Cameroun : Paul Biya prête serment au lendemain d’un enlèvement collectif dans la région anglophone
Le président camerounais Paul Biya, 85 ans, dont 36 au pouvoir, prête serment le 6 novembre pour un septième mandat dans un climat de tension, au lendemain de l’enlèvement de 79 élèves en zone anglophone frappée par un conflit armé.
Le président élu du Cameroun, Paul Biya, prêtera serment mardi à 11 heures, a annoncé la présidence dans un communiqué. Le maire de Yaoundé a demandé aux habitants et aux groupes de danse de sortir en masse pour ovationner le chef de l’Etat le long de l’itinéraire qu’il empruntera pour se rendre à l’Assemblée nationale où la cérémonie est prévue.
En crise depuis 2016
À la veille de cette prestation, 82 personnes, dont 79 élèves, ont été enlevées par des hommes armés non identifiés à Bamenda, chef-lieu de la région anglophone du Nord-ouest, qui ont fait irruption à la Presbyterian Secondary School, un établissement protestant. « Les recherches pour retrouver les otages ont été lancées, la mobilisation est totale », selon une source gouvernementale.
Dans une vidéo de six minutes obtenue par l’AFP, onze adolescents d’une quinzaine d’années ont décliné un à un, en anglais, leur identité, et indiquent avoir été enlevés par les « Amba boys », les séparatistes anglophones. « Nous allons ouvrir nos propres écoles ici, nous allons rester ensemble et combattre pour ‘l’Ambazonie’ », l’Etat que les séparatistes entendent créer, indique un homme au micro du téléphone filmant la scène.
Dans la même région du Nord-Ouest, le sous-préfet de l’arrondissement de Noni a également été enlevé dimanche. Dans les deux régions anglophones du Nord-Ouest et du Sud-Ouest, une crise socio-politique sans précédent s’est installée fin 2016, qui s’est transformée fin 2017 en conflit armé. Des affrontements entre armée régulière et séparatistes, regroupés en groupes épars dans la forêt équatoriale, s’y produisent quasiment tous les jours depuis plusieurs mois. Les séparatistes ont décrété un boycott des établissements scolaires, estimant que le système scolaire francophone marginalise les étudiants anglophones.
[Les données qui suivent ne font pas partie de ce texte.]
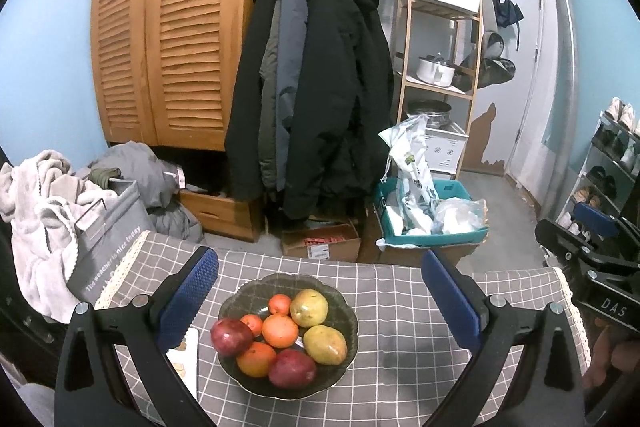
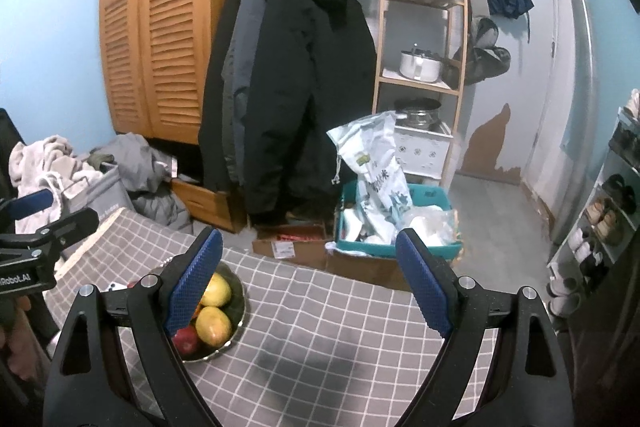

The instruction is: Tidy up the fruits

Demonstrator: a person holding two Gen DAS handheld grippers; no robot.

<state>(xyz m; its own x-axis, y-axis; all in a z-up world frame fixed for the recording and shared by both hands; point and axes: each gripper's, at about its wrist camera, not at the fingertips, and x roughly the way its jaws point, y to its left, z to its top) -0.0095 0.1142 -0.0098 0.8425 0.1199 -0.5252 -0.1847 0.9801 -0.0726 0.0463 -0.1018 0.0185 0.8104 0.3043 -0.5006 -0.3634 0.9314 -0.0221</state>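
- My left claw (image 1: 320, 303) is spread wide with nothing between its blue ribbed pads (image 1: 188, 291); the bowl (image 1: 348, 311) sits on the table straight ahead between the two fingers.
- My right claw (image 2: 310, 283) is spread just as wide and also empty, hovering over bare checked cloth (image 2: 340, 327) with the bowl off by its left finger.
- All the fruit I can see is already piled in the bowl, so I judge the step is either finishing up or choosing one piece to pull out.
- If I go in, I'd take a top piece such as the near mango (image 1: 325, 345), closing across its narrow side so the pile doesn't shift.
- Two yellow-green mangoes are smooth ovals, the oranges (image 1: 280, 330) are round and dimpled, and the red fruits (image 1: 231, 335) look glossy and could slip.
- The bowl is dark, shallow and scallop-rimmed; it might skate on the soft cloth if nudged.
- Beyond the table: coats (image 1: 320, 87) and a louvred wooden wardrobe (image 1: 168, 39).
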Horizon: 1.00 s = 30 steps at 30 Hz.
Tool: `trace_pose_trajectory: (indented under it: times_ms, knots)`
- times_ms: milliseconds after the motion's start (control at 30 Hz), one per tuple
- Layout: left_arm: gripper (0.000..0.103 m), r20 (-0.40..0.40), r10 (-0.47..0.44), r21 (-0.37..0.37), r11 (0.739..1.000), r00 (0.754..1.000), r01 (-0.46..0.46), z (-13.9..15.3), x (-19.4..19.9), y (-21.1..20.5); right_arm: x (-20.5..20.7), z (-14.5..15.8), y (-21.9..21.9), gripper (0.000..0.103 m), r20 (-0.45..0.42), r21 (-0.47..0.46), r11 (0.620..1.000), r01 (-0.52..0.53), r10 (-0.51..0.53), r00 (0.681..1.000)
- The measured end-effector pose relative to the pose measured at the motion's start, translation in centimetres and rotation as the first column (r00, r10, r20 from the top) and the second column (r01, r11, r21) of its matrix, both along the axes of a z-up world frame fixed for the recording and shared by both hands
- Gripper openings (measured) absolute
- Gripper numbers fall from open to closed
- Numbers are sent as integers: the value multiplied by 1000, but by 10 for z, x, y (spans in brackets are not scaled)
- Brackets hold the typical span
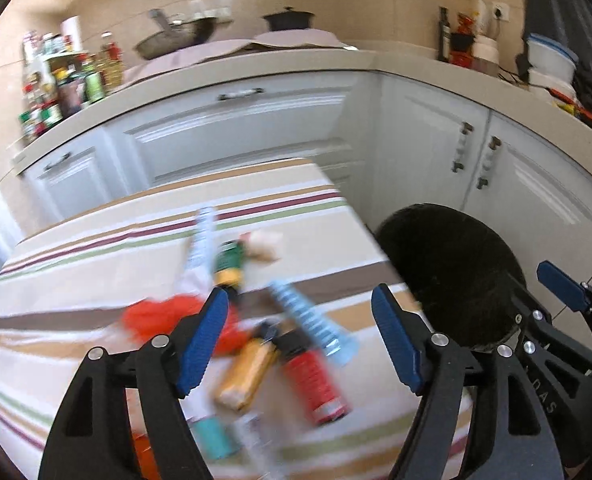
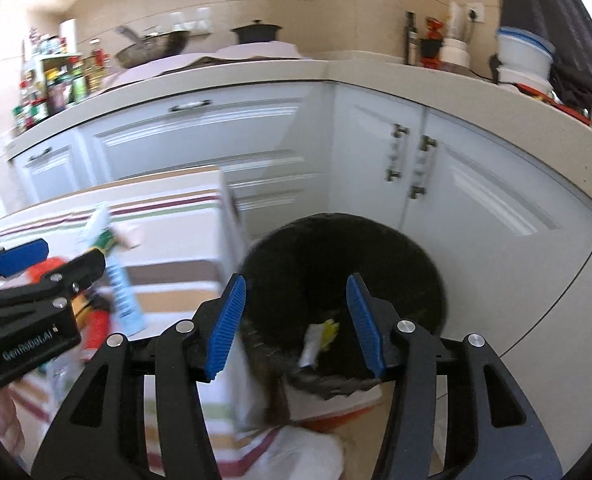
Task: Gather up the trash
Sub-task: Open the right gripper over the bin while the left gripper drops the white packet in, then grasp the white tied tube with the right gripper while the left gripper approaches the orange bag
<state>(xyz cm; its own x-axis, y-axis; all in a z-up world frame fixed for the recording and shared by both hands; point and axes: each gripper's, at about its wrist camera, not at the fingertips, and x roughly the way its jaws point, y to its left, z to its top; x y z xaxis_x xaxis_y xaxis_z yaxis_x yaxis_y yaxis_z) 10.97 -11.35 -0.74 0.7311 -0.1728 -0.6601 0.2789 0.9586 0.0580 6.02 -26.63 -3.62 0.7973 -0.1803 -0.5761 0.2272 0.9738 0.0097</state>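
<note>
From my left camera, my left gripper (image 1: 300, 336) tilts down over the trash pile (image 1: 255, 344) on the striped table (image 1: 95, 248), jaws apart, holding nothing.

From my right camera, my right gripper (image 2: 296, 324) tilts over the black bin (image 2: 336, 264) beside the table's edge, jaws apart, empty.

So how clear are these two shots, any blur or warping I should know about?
Left wrist view: the trash on the striped table is motion-smeared, the red can streaked, while the left gripper stays sharp. Right wrist view: cabinets and black bin are softly blurred, the right gripper crisp. Both views: fisheye bends the countertop, corners go dark, and daylight whitens the left edge.
</note>
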Motion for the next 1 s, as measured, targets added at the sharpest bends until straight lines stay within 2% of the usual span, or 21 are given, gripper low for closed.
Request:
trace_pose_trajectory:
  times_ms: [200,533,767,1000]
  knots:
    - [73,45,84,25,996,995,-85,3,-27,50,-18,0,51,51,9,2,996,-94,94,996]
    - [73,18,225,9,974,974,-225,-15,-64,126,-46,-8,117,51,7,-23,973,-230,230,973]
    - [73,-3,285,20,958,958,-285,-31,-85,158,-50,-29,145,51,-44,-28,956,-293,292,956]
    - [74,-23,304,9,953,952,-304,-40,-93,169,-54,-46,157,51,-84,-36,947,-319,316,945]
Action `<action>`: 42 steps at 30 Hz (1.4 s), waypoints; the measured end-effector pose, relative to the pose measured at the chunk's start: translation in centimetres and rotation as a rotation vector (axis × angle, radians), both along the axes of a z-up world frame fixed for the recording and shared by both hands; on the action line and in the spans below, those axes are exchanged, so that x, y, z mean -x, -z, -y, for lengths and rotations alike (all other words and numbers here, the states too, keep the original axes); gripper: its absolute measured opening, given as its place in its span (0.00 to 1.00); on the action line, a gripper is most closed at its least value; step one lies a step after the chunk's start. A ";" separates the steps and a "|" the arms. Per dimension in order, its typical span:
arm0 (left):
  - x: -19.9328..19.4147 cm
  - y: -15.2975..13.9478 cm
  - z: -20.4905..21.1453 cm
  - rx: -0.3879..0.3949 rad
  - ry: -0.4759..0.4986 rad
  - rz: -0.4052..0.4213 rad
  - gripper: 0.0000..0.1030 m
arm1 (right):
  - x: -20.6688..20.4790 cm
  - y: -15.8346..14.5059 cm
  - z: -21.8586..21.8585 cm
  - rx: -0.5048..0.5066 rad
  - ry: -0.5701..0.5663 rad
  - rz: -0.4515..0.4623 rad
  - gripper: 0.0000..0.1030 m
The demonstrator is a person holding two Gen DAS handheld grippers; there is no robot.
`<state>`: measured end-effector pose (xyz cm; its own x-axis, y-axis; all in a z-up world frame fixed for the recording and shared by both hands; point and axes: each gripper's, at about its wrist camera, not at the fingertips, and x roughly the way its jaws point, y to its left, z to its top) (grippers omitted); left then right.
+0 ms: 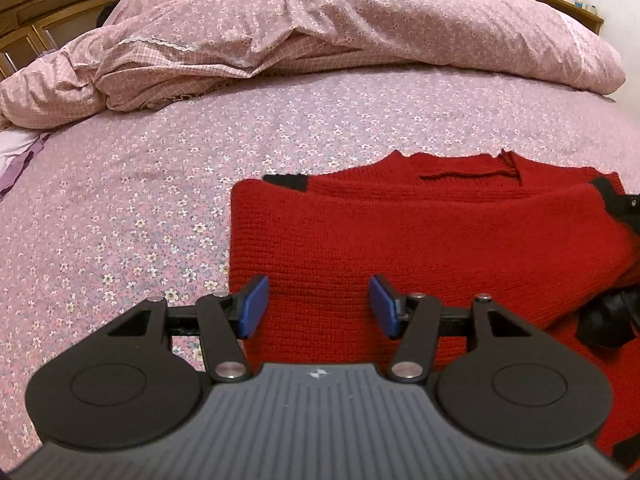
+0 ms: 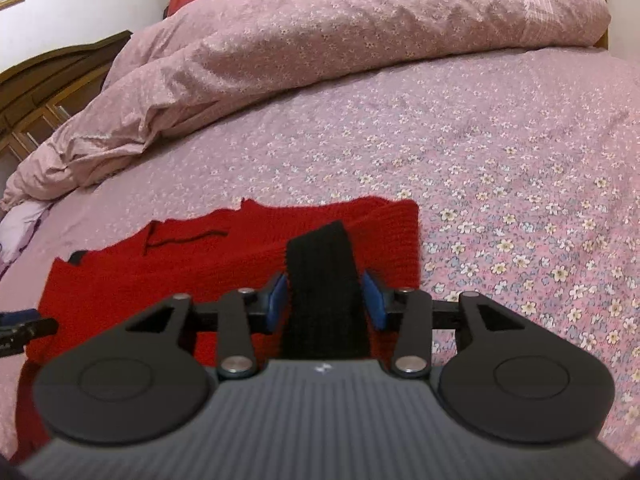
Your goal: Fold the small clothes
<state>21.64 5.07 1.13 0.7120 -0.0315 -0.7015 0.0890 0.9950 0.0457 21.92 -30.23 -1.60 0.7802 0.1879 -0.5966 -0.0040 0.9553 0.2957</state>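
Item: red knitted sweater with black trim (image 1: 420, 240), partly folded, lying flat on a pink floral-print bedsheet (image 1: 140, 200). In the left wrist view its long axis runs across the picture, left to right; the neckline (image 1: 468, 168) faces the far side of the bed, toward the heaped pink floral duvet (image 1: 320, 28). The left side is folded to a straight edge, with a black patch at the far left corner.

Left gripper (image 1: 318, 306): blue pads (image 1: 253, 307) stand well apart, nothing between them. It hangs over the sweater's near left part, the left pad close to the folded left edge; whether the pads touch the knit cannot be told.

Right gripper (image 2: 325, 300): blue pads (image 2: 276, 300) at a moderate gap, flanking a black ribbed cuff (image 2: 322, 280) that stands up between them. The left pad lies close against the cuff; a sliver of red shows beside the right pad, so a firm grip cannot be confirmed. The sweater's body extends ahead and to the left of this gripper, its right folded edge just beyond.

Background: dark wooden headboard (image 1: 48, 4).
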 end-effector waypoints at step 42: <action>1.8 -2.2 -2.4 -0.047 -0.056 0.038 0.73 | 4.1 -3.2 0.6 -0.019 0.105 0.058 0.44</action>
<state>19.86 7.48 3.32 0.7380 0.0417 -0.6735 0.0302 0.9950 0.0947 17.84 -30.80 1.62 0.8291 0.1141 -0.5474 0.0782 0.9457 0.3155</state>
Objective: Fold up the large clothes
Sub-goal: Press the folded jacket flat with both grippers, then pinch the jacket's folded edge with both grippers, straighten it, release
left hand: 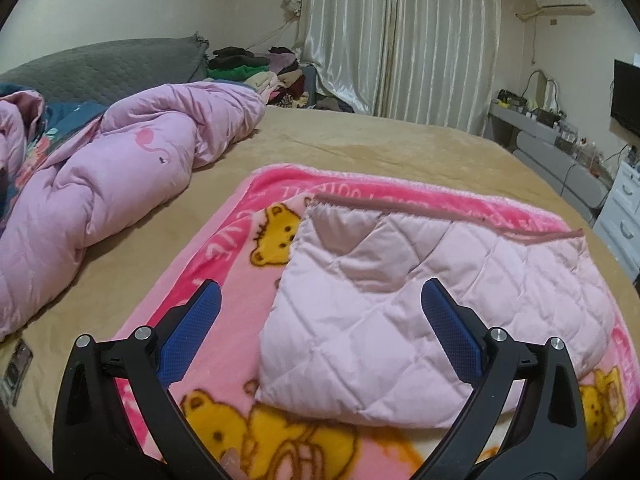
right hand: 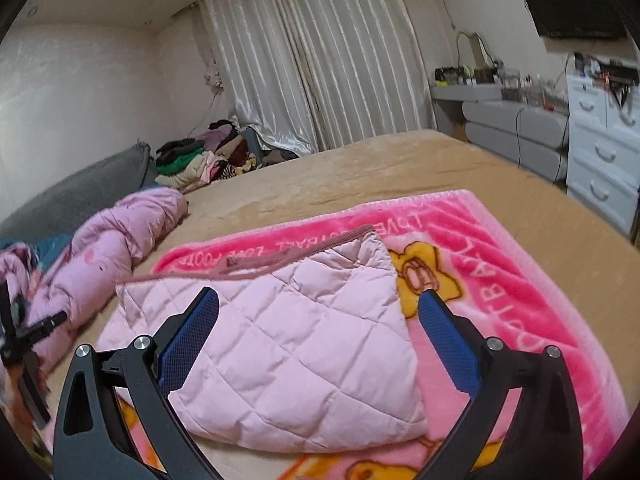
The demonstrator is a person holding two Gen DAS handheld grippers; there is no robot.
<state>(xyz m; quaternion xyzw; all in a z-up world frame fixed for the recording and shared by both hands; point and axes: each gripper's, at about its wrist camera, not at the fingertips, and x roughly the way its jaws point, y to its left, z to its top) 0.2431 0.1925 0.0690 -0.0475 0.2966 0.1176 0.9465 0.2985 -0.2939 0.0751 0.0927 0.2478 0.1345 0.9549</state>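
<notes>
Both tongs, left (left hand: 320,312) and right (right hand: 318,318), spread empty above the quilted pink garment (left hand: 420,320), lower centre; we judge next fold needs matched corner grips.

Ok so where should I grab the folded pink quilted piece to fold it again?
Probably by the far trimmed edge of the quilted piece, one corner per gripper, coming from the near side. That edge lies loose and slightly raised on the bear blanket, while the near edge is a rounded fold.
</notes>
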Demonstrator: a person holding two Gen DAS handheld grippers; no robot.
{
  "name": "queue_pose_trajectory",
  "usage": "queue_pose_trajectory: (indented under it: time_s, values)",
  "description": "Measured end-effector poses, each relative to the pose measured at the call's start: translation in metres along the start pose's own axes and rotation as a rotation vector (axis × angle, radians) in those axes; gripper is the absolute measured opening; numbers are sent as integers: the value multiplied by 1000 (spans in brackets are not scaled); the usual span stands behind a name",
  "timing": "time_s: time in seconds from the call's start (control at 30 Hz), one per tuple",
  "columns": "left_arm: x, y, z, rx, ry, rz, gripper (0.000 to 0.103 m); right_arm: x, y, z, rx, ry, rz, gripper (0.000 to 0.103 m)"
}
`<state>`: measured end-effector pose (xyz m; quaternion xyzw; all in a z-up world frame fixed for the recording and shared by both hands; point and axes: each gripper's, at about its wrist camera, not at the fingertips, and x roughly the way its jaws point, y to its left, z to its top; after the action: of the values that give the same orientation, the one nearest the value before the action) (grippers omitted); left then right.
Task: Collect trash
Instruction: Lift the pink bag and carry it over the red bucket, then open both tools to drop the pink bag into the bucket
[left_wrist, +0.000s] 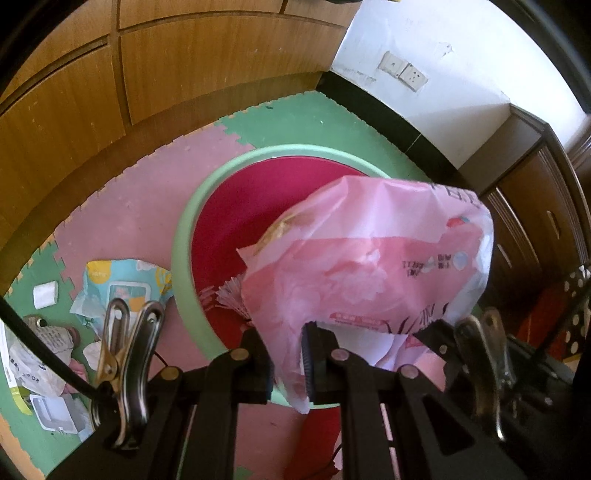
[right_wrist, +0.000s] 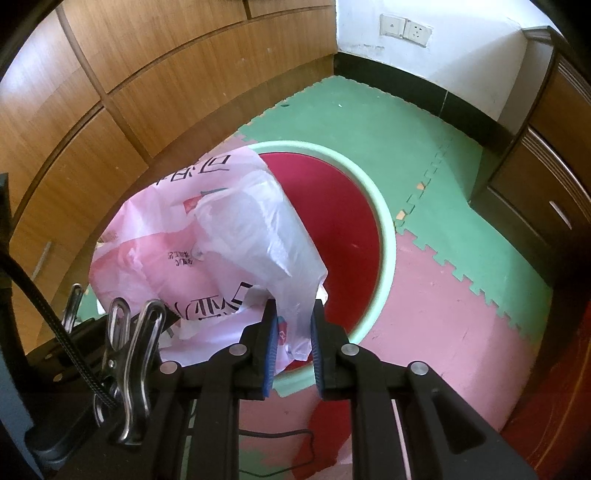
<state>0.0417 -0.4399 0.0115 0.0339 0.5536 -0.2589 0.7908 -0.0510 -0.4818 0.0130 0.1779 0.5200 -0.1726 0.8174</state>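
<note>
Left wrist view: left gripper (left_wrist: 288, 354) pinches one edge of a pink plastic bag (left_wrist: 369, 266), the film squeezed between its two black fingers. The bag hangs over a round bin (left_wrist: 184, 236) with a pale green rim and a red inside, standing on a floor mat (left_wrist: 147, 199) of pink and green interlocking tiles. Left of the bin lie loose scraps on the mat: a light blue wrapper (left_wrist: 125, 284), a small white piece (left_wrist: 46, 294), crumpled paper (left_wrist: 48, 339) and a white tray (left_wrist: 55, 411). Wooden cabinet doors (left_wrist: 184, 66) stand behind; wall sockets (left_wrist: 402, 71) sit on the white wall. Right wrist view: right gripper (right_wrist: 293, 343), blue-padded, is closed on the opposite edge of the same bag (right_wrist: 207, 236), a thin fold of film caught between the pads. The bag covers the near-left part of the bin (right_wrist: 384, 221); the red interior shows to the right. A dark cabinet (right_wrist: 546, 177) stands at the far right.
</note>
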Motion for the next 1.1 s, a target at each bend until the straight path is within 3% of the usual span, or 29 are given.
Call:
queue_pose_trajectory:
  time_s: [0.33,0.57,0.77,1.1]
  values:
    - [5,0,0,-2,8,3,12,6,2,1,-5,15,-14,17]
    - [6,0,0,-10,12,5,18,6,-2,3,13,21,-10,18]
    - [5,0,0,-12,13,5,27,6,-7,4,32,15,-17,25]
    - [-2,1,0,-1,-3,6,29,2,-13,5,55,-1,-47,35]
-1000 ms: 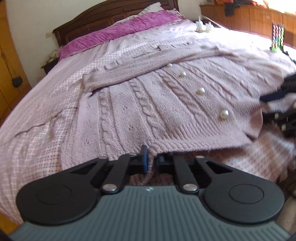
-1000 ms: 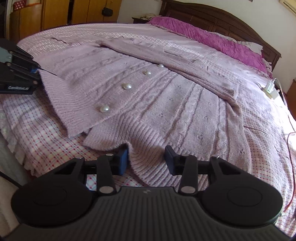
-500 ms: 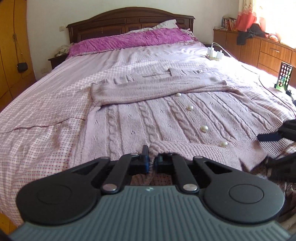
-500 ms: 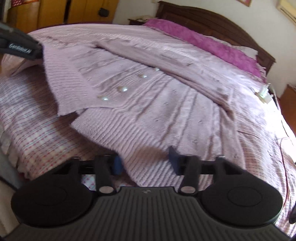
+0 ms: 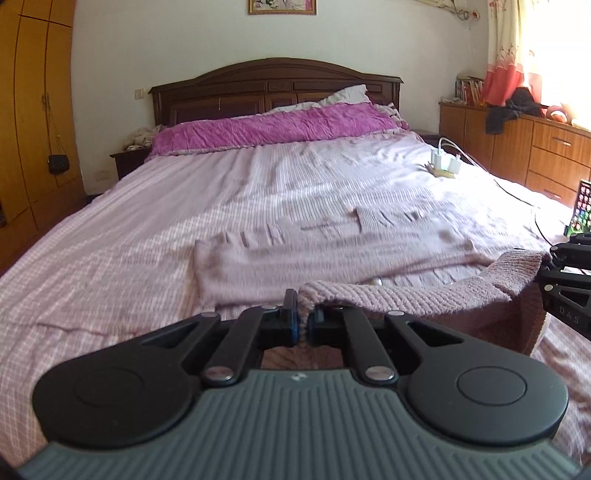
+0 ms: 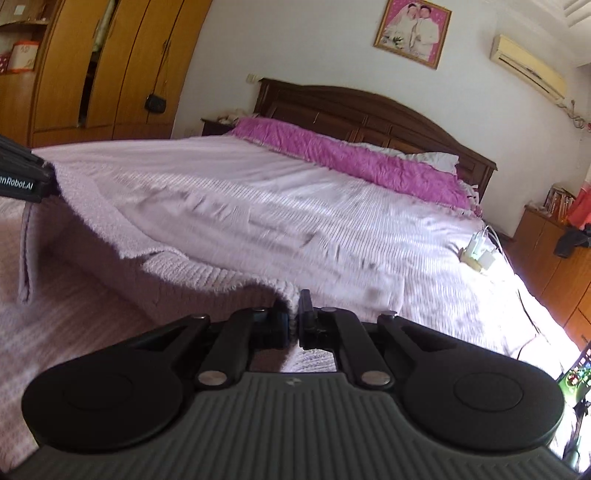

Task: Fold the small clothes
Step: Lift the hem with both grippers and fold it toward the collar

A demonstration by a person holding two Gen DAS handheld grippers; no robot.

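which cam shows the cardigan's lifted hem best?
Left wrist. The ribbed hem runs unbroken from the left gripper to the right gripper. Right wrist shows the same hem foreshortened, and blurrier.

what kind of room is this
A home bedroom, by the look of it: a large bed with a dark wooden headboard and magenta pillows, a wooden wardrobe, and a framed portrait on the wall.
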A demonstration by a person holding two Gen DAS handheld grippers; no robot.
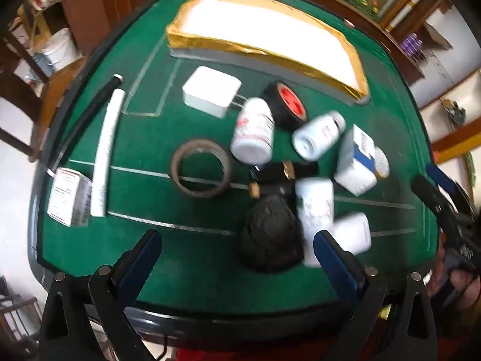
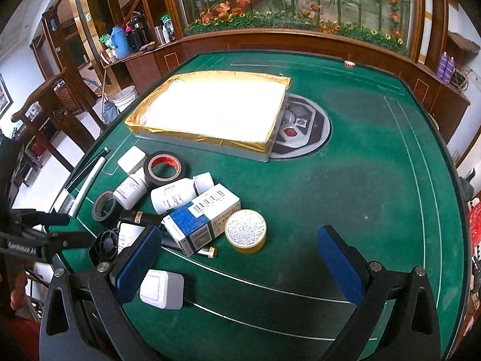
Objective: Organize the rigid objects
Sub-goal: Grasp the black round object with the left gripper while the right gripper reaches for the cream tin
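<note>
Green felt covers the counter, ringed by dark wood panelling, with a glass case of artificial flowers along the far wall. On the left half of the felt lies a cluster of rigid objects: two white pill bottles on their sides, a black tape roll with a red core, a brown tape roll, a blue-and-white carton with a barcode, and a round yellow tin touching the carton's right side. Just far of the cluster sits a shallow gold-lined box with a bright white inside; I can't make out anything in it.

From the right wrist view, a white switch-like block sits near the left finger pad, and a round silver-and-black panel set into the felt shows partly under the box. The left wrist view, blurred, shows things that one doesn't: a small white carton at the near left edge beside a white tube and a black rod, and a black lump near the fingers.

Left gripper hangs above the near edge with fingers spread, nothing between them. Right gripper also hovers with fingers spread wide over bare felt, right of the cluster.
</note>
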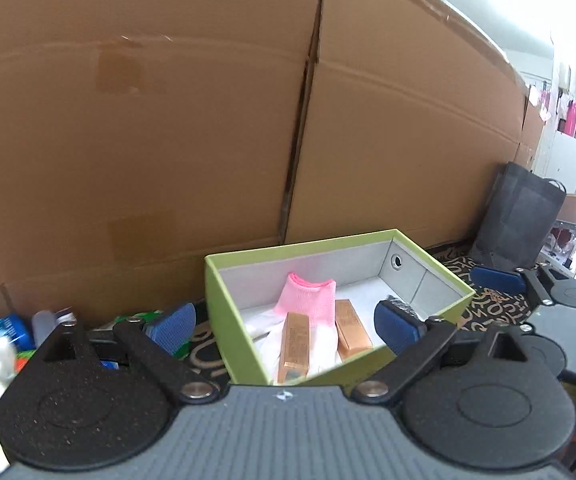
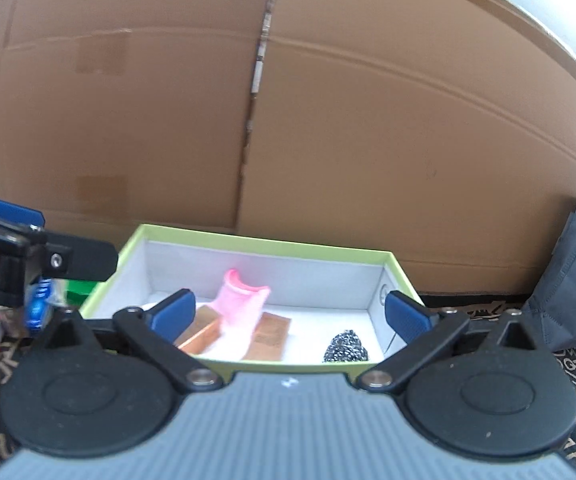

Depuis l’annonce de la réélection du président Paul Biya, au terme de la présidentielle du 7 octobre, la situation dans ces régions s’est encore détériorée, tout comme le climat politique, des dizaines d’opposants ayant été arrêtés. Le 30 octobre, un missionnaire américain a été tué par balle dans son véhicule à Bambui, en banlieue de Bamenda. Les raisons de son assassinat restent inconnues, mais l’Etat a accusé les « terroristes » d’être à l’origine de sa mort alors que Washington a évoqué des « tirs croisés ».
Arrestations préventives
En prévision d’éventuels troubles qui pourraient survenir lors de la prestation de serment de Biya, réélu pour un septième mandat avec 71,28% des votes, policiers et gendarmes ont été déployés depuis plusieurs jours dans plusieurs zones de Yaoundé et d’autres villes. L’opposant Maurice Kamto qui revendique la victoire au scrutin a appelé ses partisans à résister par des actions pacifiques.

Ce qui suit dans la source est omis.